Within the data that follows, how many lines carry the string "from"? Give the number alone.

--- COLLECTED DATA Enclosed Below ---

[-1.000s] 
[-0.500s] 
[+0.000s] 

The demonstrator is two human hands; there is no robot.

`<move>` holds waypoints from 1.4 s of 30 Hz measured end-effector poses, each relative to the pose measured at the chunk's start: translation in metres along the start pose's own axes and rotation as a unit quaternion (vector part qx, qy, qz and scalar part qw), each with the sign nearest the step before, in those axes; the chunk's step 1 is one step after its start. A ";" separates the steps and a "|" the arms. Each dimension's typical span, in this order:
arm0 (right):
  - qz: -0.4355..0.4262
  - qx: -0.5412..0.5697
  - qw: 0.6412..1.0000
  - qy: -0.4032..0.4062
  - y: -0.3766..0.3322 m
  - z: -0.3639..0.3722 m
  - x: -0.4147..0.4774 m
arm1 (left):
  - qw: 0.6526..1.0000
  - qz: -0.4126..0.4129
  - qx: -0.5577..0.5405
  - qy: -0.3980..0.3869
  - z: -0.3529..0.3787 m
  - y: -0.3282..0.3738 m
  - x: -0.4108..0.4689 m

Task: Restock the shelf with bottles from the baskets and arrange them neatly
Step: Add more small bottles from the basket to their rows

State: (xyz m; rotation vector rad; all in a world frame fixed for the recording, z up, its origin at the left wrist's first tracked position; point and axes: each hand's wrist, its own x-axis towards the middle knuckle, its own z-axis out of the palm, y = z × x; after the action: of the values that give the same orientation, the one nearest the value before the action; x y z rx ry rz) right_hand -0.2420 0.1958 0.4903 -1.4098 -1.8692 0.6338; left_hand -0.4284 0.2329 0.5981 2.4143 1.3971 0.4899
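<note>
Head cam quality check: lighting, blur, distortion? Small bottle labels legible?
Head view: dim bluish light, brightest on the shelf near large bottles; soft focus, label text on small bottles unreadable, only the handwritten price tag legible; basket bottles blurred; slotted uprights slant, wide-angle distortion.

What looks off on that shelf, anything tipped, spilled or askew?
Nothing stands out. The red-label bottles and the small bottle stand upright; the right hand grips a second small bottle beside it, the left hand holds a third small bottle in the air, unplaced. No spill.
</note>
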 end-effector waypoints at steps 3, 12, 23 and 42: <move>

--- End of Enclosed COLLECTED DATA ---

### RESULT
3